Oxygen and carbon isotopic analyses have been conducted on Miocene to Pliocene (6.0 to 2.9 Ma) members of the gradually evolving, deep-dwelling planktonic foraminiferal clade, Globoconella, in temperate waters of the southwest Pacific, Deep Sea Drilling Project (DSDP) Site 593. In the late Miocene the clade began with Globoconella conoidea, and continued through G. conomiozea, G. sphericomiozea, and G. puncticulata to the extant form G. inflata. Isotopic analyses were performed on ancestor-descendant species within the clade to determine if isotopic differences exist between these species which would, in turn, suggest depth and/or seasonal habitat differences and perhaps segregation, as well as ecological changes in the clade. Isotopic analyses were also conducted on the relatively shallow-dwelling planktonic foraminifer Orbulina universa and the benthic form Cibicidoides wuellerstorfi to determine if any relationships exist between the evolution of Globoconella and paleoceanographic/paleoclimatic change.
Small (usually 0.1–0.15 ‰ but up to 0.3 ‰) oxygen isotopic differences exist between ancestor and descendant forms that we believe represent small (∼1°) temperature differences. These temperature differences are inferred to indicate depth and/or seasonal habitat differences and possible segregation between the species during the gradual evolution. The largest differences in oxygen isotopic values occur between ancestor and descendant forms during the most conspicuous morphological transition within the clade near the Miocene/Pliocene boundary. During this interval, the clade underwent a transformation from conical to spherical forms and there was a loss of the keel. No consistent differences were observed between ancestor and descendant carbon isotopic values.

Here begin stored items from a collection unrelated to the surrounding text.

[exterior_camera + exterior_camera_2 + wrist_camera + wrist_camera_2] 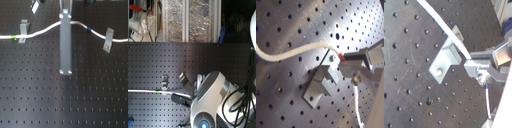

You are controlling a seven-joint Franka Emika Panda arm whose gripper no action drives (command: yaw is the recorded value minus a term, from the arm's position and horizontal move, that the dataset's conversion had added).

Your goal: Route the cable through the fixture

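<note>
The white cable (45,29) runs across the black perforated board in the first exterior view, with a green band (14,36) at that view's left and a blue band (89,30) right of the middle. It arcs up to my gripper (65,20), under the long grey bar (65,47). In both wrist views the gripper (342,56) (475,65) is shut on the cable (291,52) (444,22), right beside a grey fixture clip (321,84) (445,59). The cable passes over that clip's edge. More cable (357,102) hangs past the fingers.
Two more grey clips (22,31) (108,40) stand where the cable crosses, another (35,6) at the back. In the second exterior view the white arm (213,95) fills the front, with clips (164,80) (183,77) and the cable (143,90) beside it, and shelves behind.
</note>
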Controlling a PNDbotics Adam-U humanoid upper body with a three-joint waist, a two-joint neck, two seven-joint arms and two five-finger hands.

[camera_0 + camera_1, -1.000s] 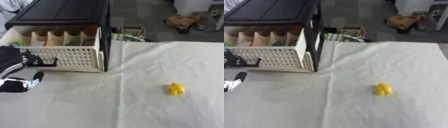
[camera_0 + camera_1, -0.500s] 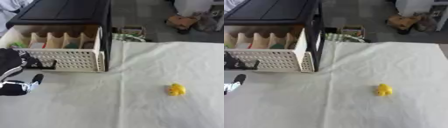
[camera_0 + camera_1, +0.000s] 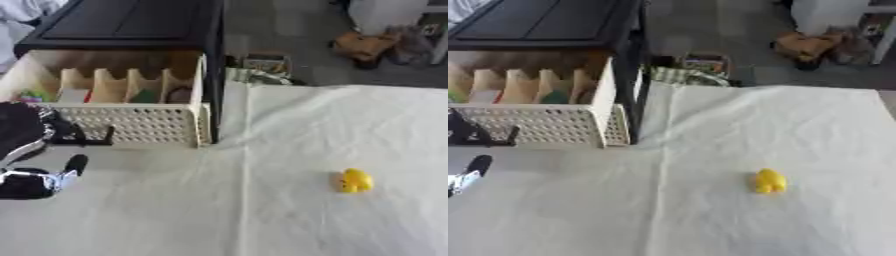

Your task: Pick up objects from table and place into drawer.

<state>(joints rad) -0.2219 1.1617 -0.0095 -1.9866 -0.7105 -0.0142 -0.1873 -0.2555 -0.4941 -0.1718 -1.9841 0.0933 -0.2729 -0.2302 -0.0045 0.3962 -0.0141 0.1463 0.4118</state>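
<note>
A small yellow duck-like toy (image 3: 354, 180) lies on the white cloth right of centre. The cream drawer (image 3: 131, 125) stands pulled out of a black cabinet (image 3: 131, 25) at the upper left. It has cardboard dividers and holds a few small things, one green, one dark and round. My left hand (image 3: 26, 145) is at the left edge, its fingers hooked on the left end of the drawer's black handle (image 3: 92, 141), thumb below. My right hand shows in no view.
The white-clothed table (image 3: 306, 125) ends just behind the drawer's right side. Beyond it on the floor are a patterned box (image 3: 267, 65) and a brown bag (image 3: 367, 45). The duck is far from the drawer, with bare cloth between.
The drawer front has come slightly nearer with my left hand at its handle. The duck has not moved.
</note>
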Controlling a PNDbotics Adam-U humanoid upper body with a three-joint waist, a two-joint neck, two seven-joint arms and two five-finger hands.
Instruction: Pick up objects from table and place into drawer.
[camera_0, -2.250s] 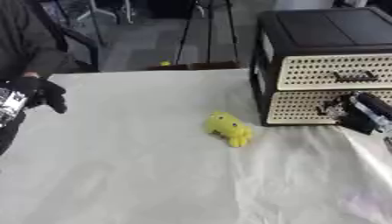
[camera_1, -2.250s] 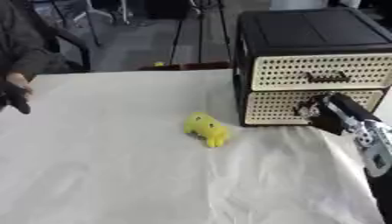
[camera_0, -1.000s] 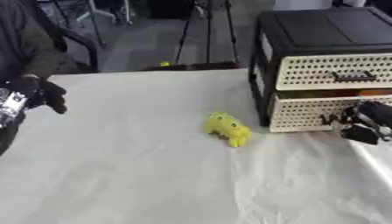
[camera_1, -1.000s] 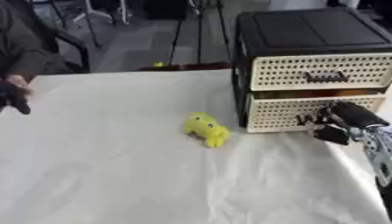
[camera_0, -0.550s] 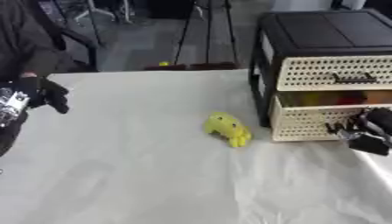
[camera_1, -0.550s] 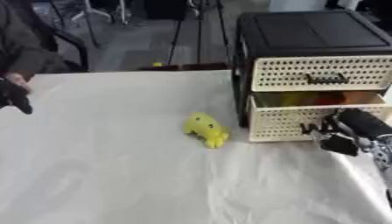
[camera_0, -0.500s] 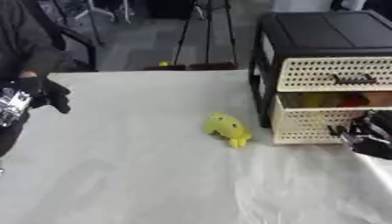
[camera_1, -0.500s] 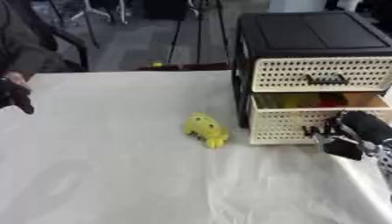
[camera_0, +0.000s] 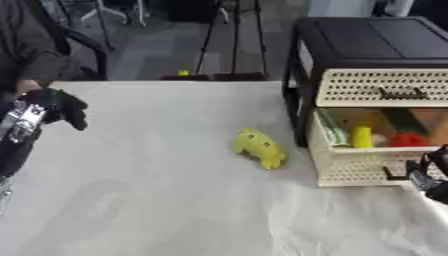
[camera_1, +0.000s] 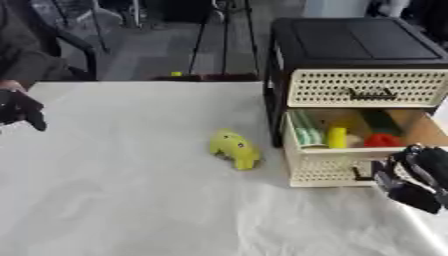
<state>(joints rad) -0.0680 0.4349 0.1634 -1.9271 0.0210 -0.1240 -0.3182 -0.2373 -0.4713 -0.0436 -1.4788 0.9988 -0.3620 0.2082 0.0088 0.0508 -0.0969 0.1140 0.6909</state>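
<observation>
A yellow plush toy (camera_0: 259, 148) lies on the white tablecloth, just left of a black drawer unit (camera_1: 350, 40). The unit's upper cream drawer (camera_1: 363, 87) is closed. Its lower drawer (camera_1: 328, 170) stands pulled out, showing a green striped thing (camera_1: 306, 131), a yellow cylinder (camera_1: 337, 136) and a red thing (camera_1: 382, 140) inside. My right hand (camera_1: 411, 182) is at the lower drawer's front, fingers curled on its handle. At the table's left edge my left hand (camera_0: 54, 105) hangs idle, fingers relaxed and pointing down, holding nothing.
A person's dark sleeve (camera_0: 35, 60) shows at the far left, beside my left hand. Tripod legs (camera_0: 232, 30) and a chair stand on the floor beyond the table. A small yellow thing (camera_0: 183, 73) sits past the table's far edge.
My right hand has drawn the lower drawer out toward me, so its contents now show. The yellow toy and my left hand have stayed where they were.
</observation>
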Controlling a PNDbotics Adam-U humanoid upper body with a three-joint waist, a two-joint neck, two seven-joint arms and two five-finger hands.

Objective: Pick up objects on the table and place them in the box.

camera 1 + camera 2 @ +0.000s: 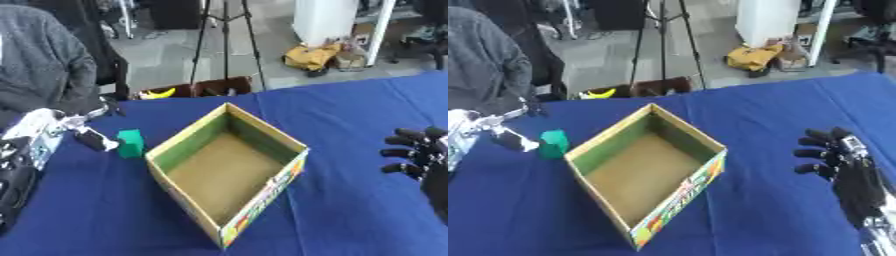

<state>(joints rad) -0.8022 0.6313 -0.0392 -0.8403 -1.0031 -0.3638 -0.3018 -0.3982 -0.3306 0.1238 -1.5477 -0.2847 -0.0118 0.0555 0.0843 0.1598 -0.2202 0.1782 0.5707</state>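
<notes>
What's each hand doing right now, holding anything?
Left hand: open, fingers beside the green block, not gripping it.
Right hand: fingers relaxed, open, holding nothing, right of the box.

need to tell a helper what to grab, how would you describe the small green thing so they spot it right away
Start at the open cardboard box in the middle of the blue tablecloth. Just off its left corner sits a small green block, close beside the robot's left hand. It is the only green loose thing on the cloth, and far smaller than the box.
</notes>
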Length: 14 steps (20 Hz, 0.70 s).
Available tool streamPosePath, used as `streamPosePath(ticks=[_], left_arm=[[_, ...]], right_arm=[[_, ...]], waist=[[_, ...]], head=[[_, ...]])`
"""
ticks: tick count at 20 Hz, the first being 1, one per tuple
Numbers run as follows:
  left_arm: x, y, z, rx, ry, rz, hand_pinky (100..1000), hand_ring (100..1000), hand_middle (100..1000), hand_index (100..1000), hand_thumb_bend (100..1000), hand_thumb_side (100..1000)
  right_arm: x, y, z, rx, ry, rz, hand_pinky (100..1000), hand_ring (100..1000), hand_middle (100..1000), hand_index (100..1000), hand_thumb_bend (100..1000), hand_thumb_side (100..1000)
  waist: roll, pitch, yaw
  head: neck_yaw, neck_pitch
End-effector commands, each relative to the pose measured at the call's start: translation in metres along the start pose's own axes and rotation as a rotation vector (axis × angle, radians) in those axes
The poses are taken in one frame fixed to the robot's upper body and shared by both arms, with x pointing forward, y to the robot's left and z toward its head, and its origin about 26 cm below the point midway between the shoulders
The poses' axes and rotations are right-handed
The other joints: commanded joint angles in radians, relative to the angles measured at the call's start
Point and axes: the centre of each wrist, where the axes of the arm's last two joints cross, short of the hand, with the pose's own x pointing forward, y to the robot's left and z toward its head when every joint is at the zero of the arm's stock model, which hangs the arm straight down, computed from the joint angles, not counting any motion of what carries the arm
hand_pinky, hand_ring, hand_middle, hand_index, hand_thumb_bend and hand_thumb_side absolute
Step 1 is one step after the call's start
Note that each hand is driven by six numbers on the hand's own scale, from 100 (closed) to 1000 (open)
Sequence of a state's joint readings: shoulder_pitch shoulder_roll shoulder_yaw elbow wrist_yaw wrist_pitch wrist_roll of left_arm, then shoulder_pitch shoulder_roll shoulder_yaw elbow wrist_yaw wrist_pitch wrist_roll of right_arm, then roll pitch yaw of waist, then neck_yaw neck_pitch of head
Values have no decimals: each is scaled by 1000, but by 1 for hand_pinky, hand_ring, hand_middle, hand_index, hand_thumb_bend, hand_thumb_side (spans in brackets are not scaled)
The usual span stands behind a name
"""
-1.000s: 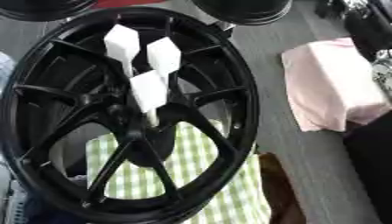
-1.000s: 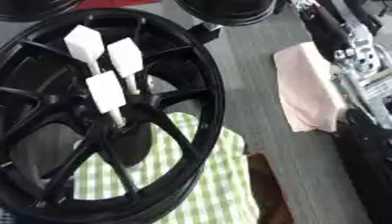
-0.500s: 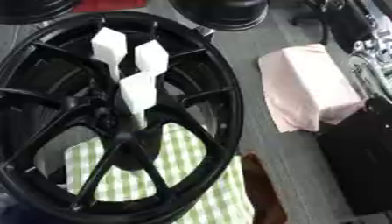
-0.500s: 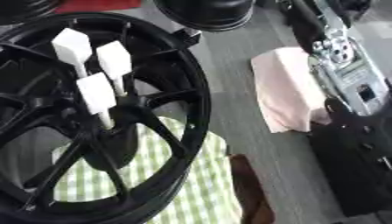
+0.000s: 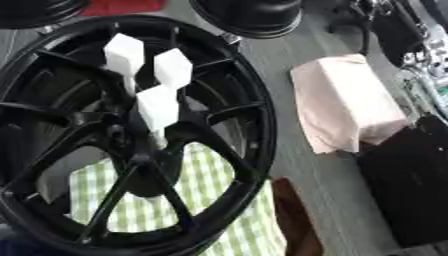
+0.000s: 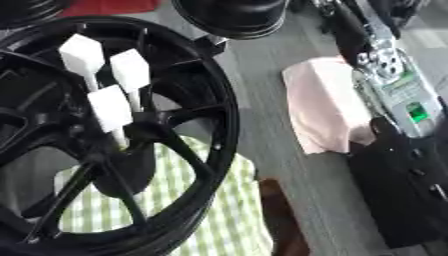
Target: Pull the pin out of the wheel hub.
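A large black wheel hub (image 5: 254,115) lies flat and fills the left half of both views. Three white pins with blocky heads stand upright near its centre: one at the back (image 5: 124,52), one to its right (image 5: 172,67), one nearest the middle (image 5: 157,105). My right arm (image 6: 394,85), silver with a green label, comes down the right edge. Its black end, my right hand (image 6: 402,190), sits low at the right, well apart from the pins. Its fingers are hidden. No left hand shows.
A green-and-white checked cloth (image 5: 210,200) lies under the hub. A folded pink cloth (image 5: 346,100) rests on the grey table between hub and arm. Another black wheel (image 5: 249,15) and something red (image 5: 122,6) sit at the back. A brown strip (image 5: 293,220) lies by the hub's lower right.
The whole picture has slid left, so the camera has turned right. More of my right arm shows now. The three pins stand as before in the hub.
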<state>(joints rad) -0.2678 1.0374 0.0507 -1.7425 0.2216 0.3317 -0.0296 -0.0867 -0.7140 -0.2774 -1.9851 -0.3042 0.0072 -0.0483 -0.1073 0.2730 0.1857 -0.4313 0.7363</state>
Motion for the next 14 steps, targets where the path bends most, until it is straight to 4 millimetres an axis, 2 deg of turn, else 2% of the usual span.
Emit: streamPosePath(ticks=[1, 4, 5, 6, 7, 9, 10, 12, 14], left_arm=[[11, 8, 5, 68, -36, -24, 979, 790, 787, 907, 356, 799], [11, 7, 7, 104, -38, -4, 978, 788, 786, 905, 347, 791], [11, 7, 8, 113, -37, 3, 980, 787, 789, 913, 287, 815], [11, 7, 8, 137, -38, 22, 975, 780, 780, 905, 263, 829], [11, 7, 10, 163, -44, 44, 957, 755, 741, 869, 162, 841], [17, 2, 15, 223, -78, 95, 946, 736, 707, 843, 100, 865], [23, -5, 18, 243, -108, 128, 946, 731, 700, 839, 100, 872], [36, -19, 27, 278, -182, 210, 943, 717, 682, 826, 100, 821], [41, -31, 27, 310, -270, 312, 944, 714, 678, 823, 100, 796]], right_arm=[[8, -6, -2, -16, -28, 32, 941, 937, 395, 638, 100, 691], [8, -8, -2, -26, -31, 36, 941, 937, 395, 638, 100, 691], [8, -8, -1, -28, -31, 37, 941, 937, 396, 638, 100, 690], [8, -9, -1, -32, -31, 39, 941, 937, 396, 638, 100, 690], [8, -9, 0, -36, -31, 39, 940, 937, 396, 638, 100, 690], [7, -10, 0, -44, -29, 41, 940, 937, 396, 639, 100, 690], [7, -10, 0, -48, -29, 42, 940, 937, 396, 639, 100, 690], [7, -9, 0, -54, -31, 37, 940, 938, 397, 639, 100, 690], [8, -8, -2, -54, -35, 29, 940, 938, 397, 639, 100, 690]], waist=[[5, -12, 0], [3, -12, -2], [3, -12, -1], [3, -12, 1], [2, -11, 2], [2, -9, 3], [2, -9, 4], [2, -8, 6], [1, -9, 5]], head=[[5, -16], [5, -17], [4, -18], [3, -18], [2, -17], [-2, -19], [-2, -21], [-2, -22], [2, -22]])
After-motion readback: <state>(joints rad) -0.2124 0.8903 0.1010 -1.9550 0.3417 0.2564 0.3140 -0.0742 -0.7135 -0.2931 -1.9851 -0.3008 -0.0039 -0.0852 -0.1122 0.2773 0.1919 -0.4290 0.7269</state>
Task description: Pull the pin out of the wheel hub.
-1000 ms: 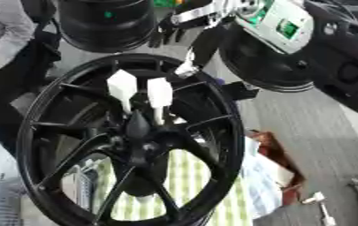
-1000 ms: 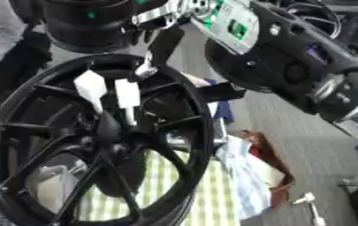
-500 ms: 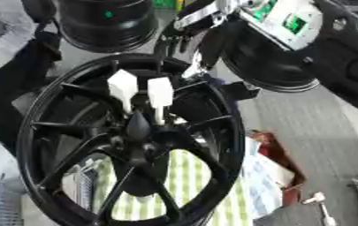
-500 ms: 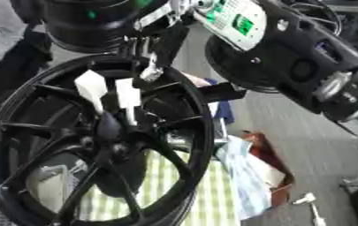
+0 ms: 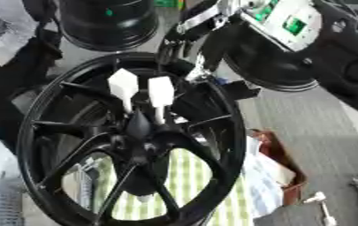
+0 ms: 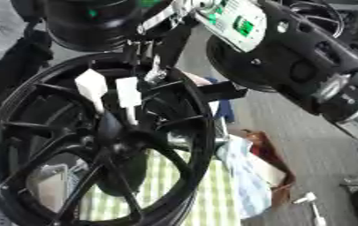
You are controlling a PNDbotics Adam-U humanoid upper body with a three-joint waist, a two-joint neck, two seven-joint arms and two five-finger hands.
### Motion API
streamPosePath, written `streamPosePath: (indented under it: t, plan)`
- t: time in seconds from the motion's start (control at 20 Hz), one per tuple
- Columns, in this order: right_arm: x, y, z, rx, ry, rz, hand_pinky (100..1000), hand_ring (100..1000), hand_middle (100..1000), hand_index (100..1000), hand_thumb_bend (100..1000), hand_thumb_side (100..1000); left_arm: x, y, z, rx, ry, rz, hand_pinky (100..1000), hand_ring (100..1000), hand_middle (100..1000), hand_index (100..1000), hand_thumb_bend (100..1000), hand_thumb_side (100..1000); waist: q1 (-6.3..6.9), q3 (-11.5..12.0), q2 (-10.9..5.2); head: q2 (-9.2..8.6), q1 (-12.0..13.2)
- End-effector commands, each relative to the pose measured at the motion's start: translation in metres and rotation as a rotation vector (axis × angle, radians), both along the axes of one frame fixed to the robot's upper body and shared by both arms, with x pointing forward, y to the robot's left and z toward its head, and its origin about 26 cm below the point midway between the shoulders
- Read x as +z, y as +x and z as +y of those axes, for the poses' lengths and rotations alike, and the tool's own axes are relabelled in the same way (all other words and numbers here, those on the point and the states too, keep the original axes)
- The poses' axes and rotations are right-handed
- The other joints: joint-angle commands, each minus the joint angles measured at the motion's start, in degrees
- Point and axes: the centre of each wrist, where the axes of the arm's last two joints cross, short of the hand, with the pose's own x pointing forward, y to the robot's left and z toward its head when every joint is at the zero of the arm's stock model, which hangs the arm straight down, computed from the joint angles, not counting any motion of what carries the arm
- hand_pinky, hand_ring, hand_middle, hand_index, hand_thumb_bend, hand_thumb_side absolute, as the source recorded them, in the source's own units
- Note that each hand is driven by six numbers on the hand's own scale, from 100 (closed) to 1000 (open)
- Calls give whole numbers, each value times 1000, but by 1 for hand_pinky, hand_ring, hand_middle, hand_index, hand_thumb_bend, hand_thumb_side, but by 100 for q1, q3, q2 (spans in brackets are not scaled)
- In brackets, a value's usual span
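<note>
Reaching from the upper right, the right hand (image 5: 183, 66), its finger state indiscernible, hangs just above two white pins (image 5: 161, 90) standing upright in the centre of the black wheel (image 5: 228, 132); withdrawal should follow the pin's axis.

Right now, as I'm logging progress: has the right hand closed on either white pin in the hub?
No. The right hand is at the wheel's upper rim, while both white pins stand untouched.
</note>
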Motion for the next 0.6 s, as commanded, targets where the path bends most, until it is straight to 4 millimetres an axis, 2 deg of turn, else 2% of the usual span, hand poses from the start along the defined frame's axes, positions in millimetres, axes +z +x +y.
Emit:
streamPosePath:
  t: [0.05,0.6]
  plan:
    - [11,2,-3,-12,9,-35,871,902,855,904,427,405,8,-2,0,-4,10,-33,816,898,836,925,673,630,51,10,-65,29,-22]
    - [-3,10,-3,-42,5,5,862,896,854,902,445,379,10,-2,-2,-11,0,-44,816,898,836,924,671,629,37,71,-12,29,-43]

Both morphological and ecological evolution appear to have been associated with paleoceanographic/paleoclimatic changes. Intervals marked by warming of surface-to-upper intermediate waters are associated with evolution of forms with a spherical test and inferred adaptation to cooler waters relative to ancestral forms. We propose two alternative models for the evolution of the Globoconella clade. In the first model, we assume that depth and/or seasonal segregation between ancestor and descendant forms provided a partial barrier to gene flow and that evolution resulted from genetic drift and/or differential selective pressures acting on each morphotype. In the second model, we assume that coeval members of Globoconella formed a vertical and/or seasonal morphocline in the water column and that segregation did not provide an effective barrier to gene flow. Evolution proceeded as directional selection acted on morphotypes of Globoconella inhabiting selectively advantageous positions in the water column.